The prefect deployment build
command also supports specifying a built-in infrastructure type prepopulated with defaults by using the --infra
or -i
options and passing the name of the infrastructure type: docker-container
, kubernetes-job
, or process
.
Build a deployment with Docker infrastructure¶
To demonstrate using an infrastructure block, we'll create a new variation of the deployment for the log_flow
example from the deployments tutorial. For this deployment, we'll include the following options to the prefect deployment build
command:
- Use the storage block created in the Storage and Infrastructure tutorial by passing
-sb s3/log-test
or--storage-block s3/log-test
. - Use the infrastructure block created earlier by passing
-ib docker-container/log-tutorial
or--infra-block docker-container/log-tutorial
.
$ prefect deployment build ./log_flow.py:log_flow -n log-flow-docker -sb s3/log-test -ib docker-container/log-tutorial -q test -o log-flow-docker-deployment.yaml
Found flow 'log-flow'
Successfully uploaded 4 files to s3://bucket-full-of-sunshine/flows/test
Deployment YAML created at
'/Users/terry/prefect-tutorial/log-flow-docker-deployment.yaml'.
What did we do here? Let's break down the command:
prefect deployment build
is the Prefect CLI command that enables you to prepare the settings for a deployment../log_flow.py:log_flow
specifies the location of the flow script file and the name of the entrypoint flow function, separated by a colon.-n log-flow-docker
specifies a name for the deployment. For ease of identification, the name includes a reference to the Docker infrastructure.-sb s3/log-test
specifies a storage block by type and name. If you used a different storage block type or block name, your command may be different.-ib docker-container/log-tutorial
specifies an infrastructure block by type and name.-q test
specifies a work queue for the deployment. Work pools direct scheduled runs to agents.-o log-flow-docker-deployment.yaml
specifies the name for the deployment YAML file. We do this to create a new deployment file rather than overwriting the previous one.
Apply the deployment¶
Now we can apply the deployment YAML to create the deployment on the API.
$ prefect deployment apply log-flow-docker-deployment.yaml
Successfully loaded 'log-flow-docker'
Deployment 'log-flow/log-flow-docker' successfully created with id
'a52fe285-d646-4e57-affd-257acf92782a'.
To execute flow runs from this deployment, start an agent that pulls work from the 'test'
work queue:
$ prefect agent start -q 'test'
Open the Prefect UI at http://127.0.0.1:4200/ and select the Deployments page. You'll see a list of all deployments that have been created in this Prefect server instance, including the new log-flow/log-flow-docker
deployment.
Edit the deployment in the UI¶
log_flow
expects a runtime parameter for its greeting, and we didn't provide one as part of this deployment yet. We could edit log-flow-docker-deployment.yaml
to add a parameter and apply the edited YAML to update the deployment on the API.

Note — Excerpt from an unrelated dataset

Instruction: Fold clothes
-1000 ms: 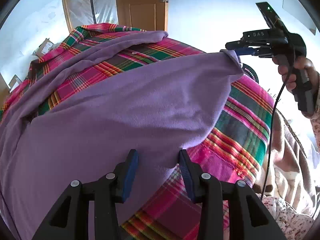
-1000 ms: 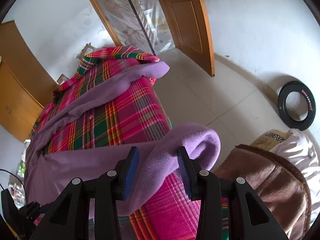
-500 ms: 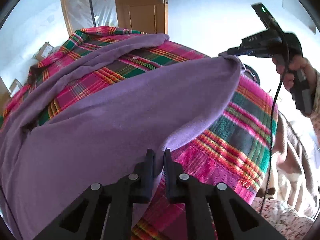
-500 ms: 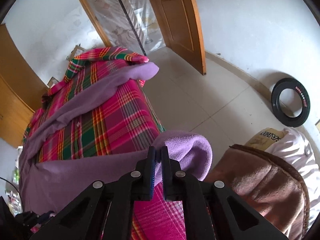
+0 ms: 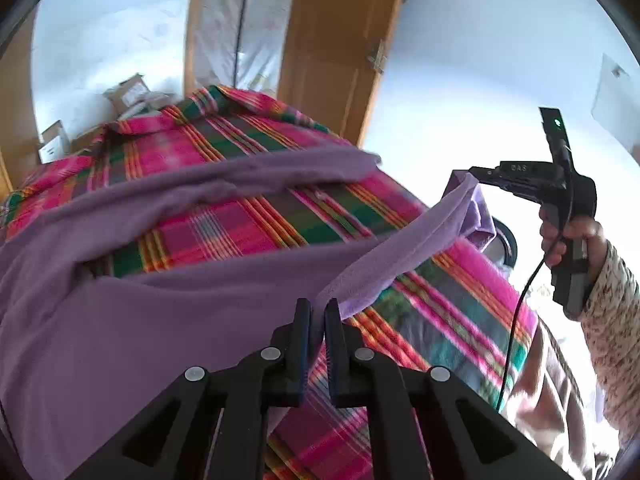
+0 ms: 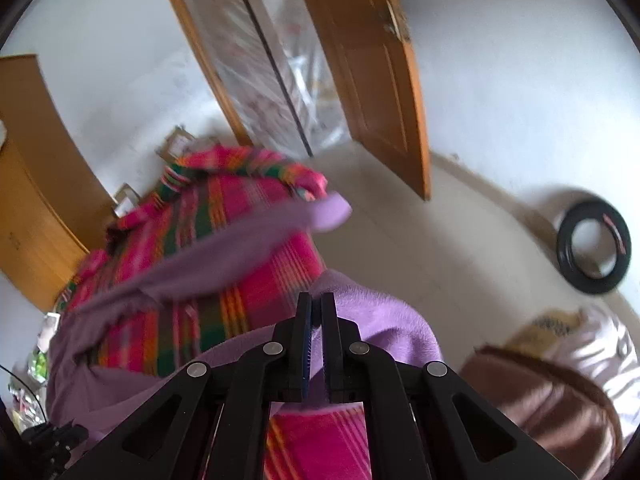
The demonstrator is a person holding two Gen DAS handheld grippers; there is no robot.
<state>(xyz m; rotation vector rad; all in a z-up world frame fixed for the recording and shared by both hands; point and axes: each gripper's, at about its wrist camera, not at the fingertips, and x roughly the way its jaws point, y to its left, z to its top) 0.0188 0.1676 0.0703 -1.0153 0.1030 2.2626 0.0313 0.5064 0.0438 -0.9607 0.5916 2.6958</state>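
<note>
Left wrist view: both the left gripper (image 5: 317, 322) and the right gripper (image 5: 466, 178) pinch the purple garment's (image 5: 168, 320) lifted edge above a plaid blanket (image 5: 256, 224), with a wooden door (image 5: 340, 52) and white walls (image 5: 480, 80) behind.

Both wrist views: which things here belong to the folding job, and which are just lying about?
Job:
- purple garment, its edge lifted
- left tool, shut on that edge
- right tool, shut on a corner
- plaid blanket, the surface under the garment

Lying about:
- black tyre on the floor
- brown blanket
- cardboard boxes
- wooden door
</note>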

Instead, let's edit the deployment through the Prefect UI. Select log-flow/log-flow-docker to see the deployment's details.
Select the menu next to Run, then select Edit to edit the deployment.
Scroll down to the Parameters section and provide a value for the name
parameter. We used "Ford Prefect" here.
Select Save to save these changes to the deployment.
Create a flow run in Docker¶
When you create flow runs from this deployment, the agent pulls the default Prefect Docker container, pip installs
the prerequisites we specified, retrieves the flow script from remote storage, and starts the Prefect engine to execute the flow run.
Let's create a flow run for this deployment. The flow run will execute in a Docker container on your local machine.
Run a Prefect agent
This tutorial assumes you're already running a Prefect agent with prefect agent start
, as described in the Deployments tutorial.
If you shut down the agent from a previous tutorial, you can start it again by opening another terminal session and starting the agent with the prefect agent start -q test
CLI command. This agent pulls work from the test
work queue created previously.
Note also that the PREFECT_API_URL
setting should be configured to point to the URL of your Prefect server or Prefect Cloud.
If you're running the agent in the same environment or machine as your server, it should already be set. If not, run this command to set the API URL to point at the Prefect instance just started:
$ prefect config set PREFECT_API_URL=http://127.0.0.1:4200/api
Set variable 'PREFECT_API_URL' to 'http://127.0.0.1:4200/api'
Updated profile 'default'
You can check the settings for your environment with the prefect config view
CLI command.
# View current configuration
$ prefect config view
PREFECT_PROFILE='default'
PREFECT_API_URL='http://127.0.0.1:4200/api' (from profile)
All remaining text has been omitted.